Batik SVG Toolkit
Batik is a Java-based toolkit for applications or applets that want to use images in the Scalable Vector Graphics (SVG) format for various purposes, such as display, generation or manipulation.
The project’s ambition is to give developers a set of core modules that can be used together or individually to support specific SVG solutions. Examples of modules are the SVG Parser, the SVG Generator and the SVG DOM. Another ambition for the Batik project is to make it highly extensible—for example, Batik allows the developer to handle custom SVG elements. Even though the goal of the project is to provide a set of core modules, one of the deliverables is a full fledged SVG browser implementation which validates the various modules and their inter-operability.
What Batik can be used for
With Batik, you can manipulate SVG documents anywhere Java is available. You can also use the various Batik modules to generate, manipulate and transcode SVG images in your applications or applets.
Batik makes it easy for Java based applications or applets to deal with SVG content. For example, using Batik’s SVG generator module, a Java application or applet can very easily export its graphics into the SVG format. Using Batik’s SVG viewing component, an application or applet can very easily integrate SVG viewing and interaction capabilities. Another possibility is to use Batik’s modules to convert SVG to various formats, such as raster images (JPEG, PNG or TIFF) or other vector formats (EPS or PDF, the latter two due to the transcoders provided by Apache FOP).

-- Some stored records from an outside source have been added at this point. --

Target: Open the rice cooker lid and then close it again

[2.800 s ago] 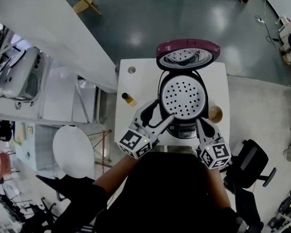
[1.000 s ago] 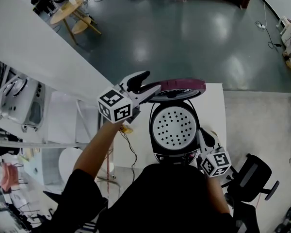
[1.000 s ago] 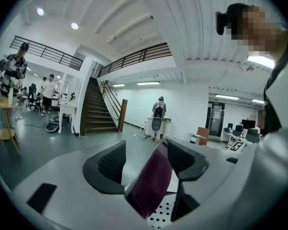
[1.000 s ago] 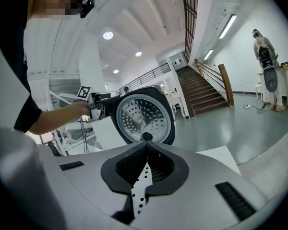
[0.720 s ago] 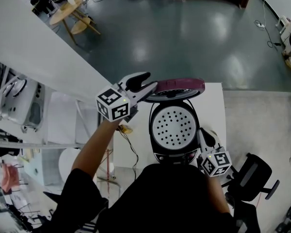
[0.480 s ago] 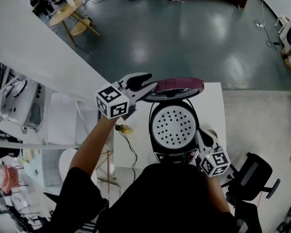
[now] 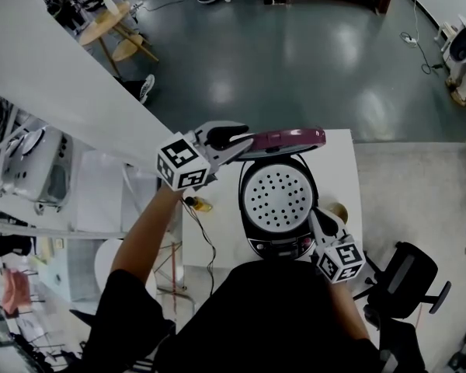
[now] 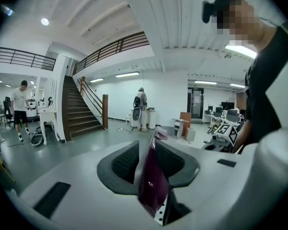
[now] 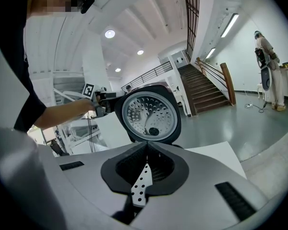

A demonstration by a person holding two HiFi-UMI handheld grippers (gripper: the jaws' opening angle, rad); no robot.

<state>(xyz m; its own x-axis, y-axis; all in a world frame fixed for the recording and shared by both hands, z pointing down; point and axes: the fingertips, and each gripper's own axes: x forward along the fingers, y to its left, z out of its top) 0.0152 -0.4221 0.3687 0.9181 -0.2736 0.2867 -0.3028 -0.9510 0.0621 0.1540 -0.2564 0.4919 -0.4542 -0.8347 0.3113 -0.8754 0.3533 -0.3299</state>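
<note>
- Head view taken as reference: step judged to be the start of the closing swing, with the lid [image 7: 283, 138] raised at the far side of the rice cooker [image 7: 279, 247].
- Keep the pinch on the lid's left rim firm, and carry it along the hinge arc, toward the near side and down, never straight down.
- Slow the swing near the bottom, then press until latched, with the front edge seated on the body all round.
- Free and withdraw the right gripper [image 7: 320, 222] from the cooker's mouth before lowering; judged a likely trap point at the near right.
- Guard against the body sliding on the table [image 7: 349, 162] under the push.
- State of left gripper [image 7: 237, 140]: jaws just been closing, now pinching the maroon lid rim between the pads, reaching in from the left at the lid's left edge.
- State of right gripper: jaws pressed together, with a thin white edge of the perforated tray [image 7: 278, 196] in the slit between the pads; judged a grip on that tray at the cooker's near right.
- Lid well apart from the right gripper, standing upright far beyond it, underside facing the near side.
</note>
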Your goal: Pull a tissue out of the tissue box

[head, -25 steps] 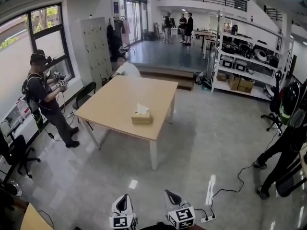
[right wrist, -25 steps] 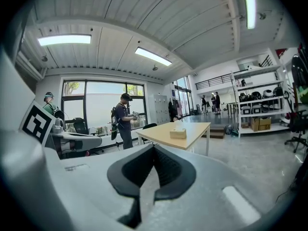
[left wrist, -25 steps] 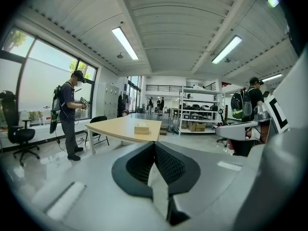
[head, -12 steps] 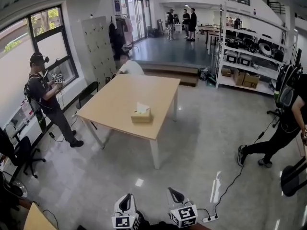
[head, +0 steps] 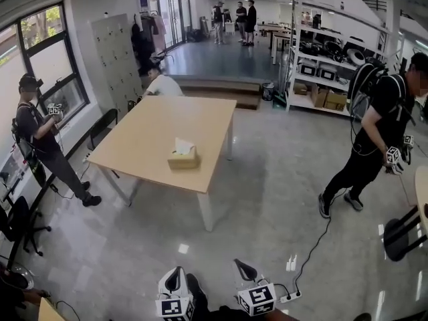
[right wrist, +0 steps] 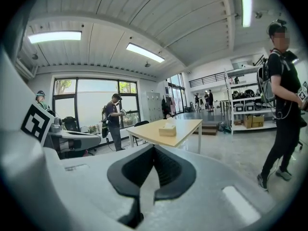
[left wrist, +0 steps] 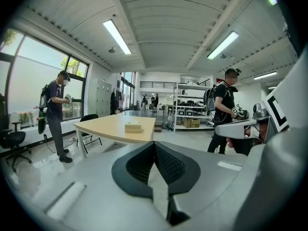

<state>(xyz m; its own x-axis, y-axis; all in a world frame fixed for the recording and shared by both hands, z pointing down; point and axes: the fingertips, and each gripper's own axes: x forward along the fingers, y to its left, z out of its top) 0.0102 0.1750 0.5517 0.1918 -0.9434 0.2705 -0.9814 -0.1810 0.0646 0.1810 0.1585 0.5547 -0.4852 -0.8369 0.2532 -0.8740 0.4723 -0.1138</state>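
We show a tan tissue box (head: 182, 160) with a white tissue (head: 183, 144) on a pale-wood desk (head: 144, 136). The left claw (head: 174, 279) and right claw (head: 243, 271) are light grey, with black-and-white square markers.

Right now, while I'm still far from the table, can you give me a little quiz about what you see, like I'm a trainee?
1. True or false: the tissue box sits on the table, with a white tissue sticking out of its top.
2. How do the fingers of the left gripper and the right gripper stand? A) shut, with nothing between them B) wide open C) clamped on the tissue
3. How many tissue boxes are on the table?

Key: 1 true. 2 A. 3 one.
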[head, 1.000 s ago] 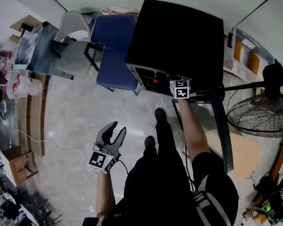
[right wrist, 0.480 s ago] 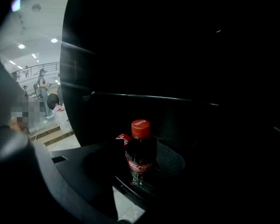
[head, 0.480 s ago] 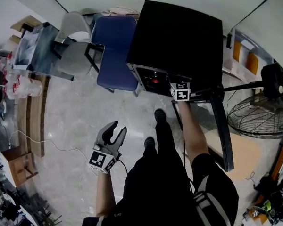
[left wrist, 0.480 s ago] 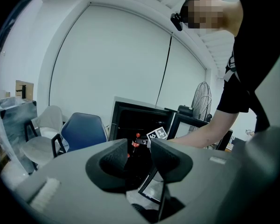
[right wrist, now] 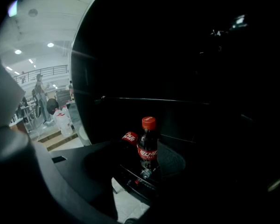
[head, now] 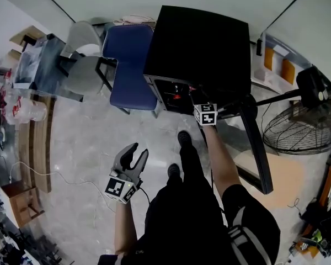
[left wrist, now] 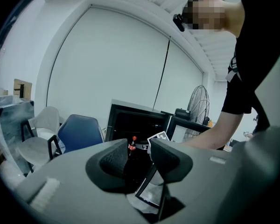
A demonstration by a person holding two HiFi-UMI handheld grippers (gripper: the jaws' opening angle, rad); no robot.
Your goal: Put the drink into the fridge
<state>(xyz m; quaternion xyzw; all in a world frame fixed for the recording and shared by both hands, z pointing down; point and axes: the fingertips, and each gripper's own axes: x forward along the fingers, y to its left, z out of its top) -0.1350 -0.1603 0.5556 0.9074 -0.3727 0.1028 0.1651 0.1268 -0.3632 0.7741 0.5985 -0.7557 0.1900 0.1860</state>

The Batik toolkit includes the following:
- An SVG DOM implementation
- A set of SVG microsyntax parsers
- A scripting module
- A generator that creates an SVG document from Java2D calls
- A Swing SVG component
- A transcoder module
Tools and applications
- Squiggle, an SVG browser
- An SVG rasterizer
- A TTF to SVG converter
- A pretty printer for SVG source files
See examples of projects and products using Batik for real-life example of how Batik is already integrated in projects and products.
The SVG specification
Scalable Vector Graphics, SVG, is a W3C Recommendation. It defines an XML grammar for rich 2D graphics which includes features such as transparency, arbitrary geometry, filter effects (shadows, lighting effects, etc.), scripting and animation.
The SVG specification states:
This specification defines the features and syntax for Scalable Vector Graphics (SVG). SVG is a language for describing two-dimensional graphics in XML [XML10]. SVG allows for three types of graphic objects: vector graphic shapes (e.g., paths consisting of straight lines and curves), images and text. Graphical objects can be grouped, styled, transformed and composited into previously rendered objects. The feature set includes nested transformations, clipping paths, alpha masks, filter effects and template objects.
SVG documents can be interactive and dynamic. Animations can be defined and triggered either declaratively (i.e., by embedding SVG animation elements in SVG content) or via scripting.
The latest revision of Batik, release 1.7beta1, is a conformant static SVG implementation and supports interactivity, linking and scripting features of the SVG specification. This release supports a nearly complete implementation of declarative animation, too.
See the status page for a detailed description of the set of SVG features Batik supports.
You can get the Batik distribution, source and binary, from the download page.
This is a warning that a script security issue was reported in the Batik Squiggle browser. Squiggle uses the Rhino scripting engine and some features of that engine can be leveraged by malicious scripts to gain access to otherwise protected resources (like the file system). This issue was fixed in the 1.5.1 release of Batik. If you are using a version of Batik older than 1.5.1, you should upgrade.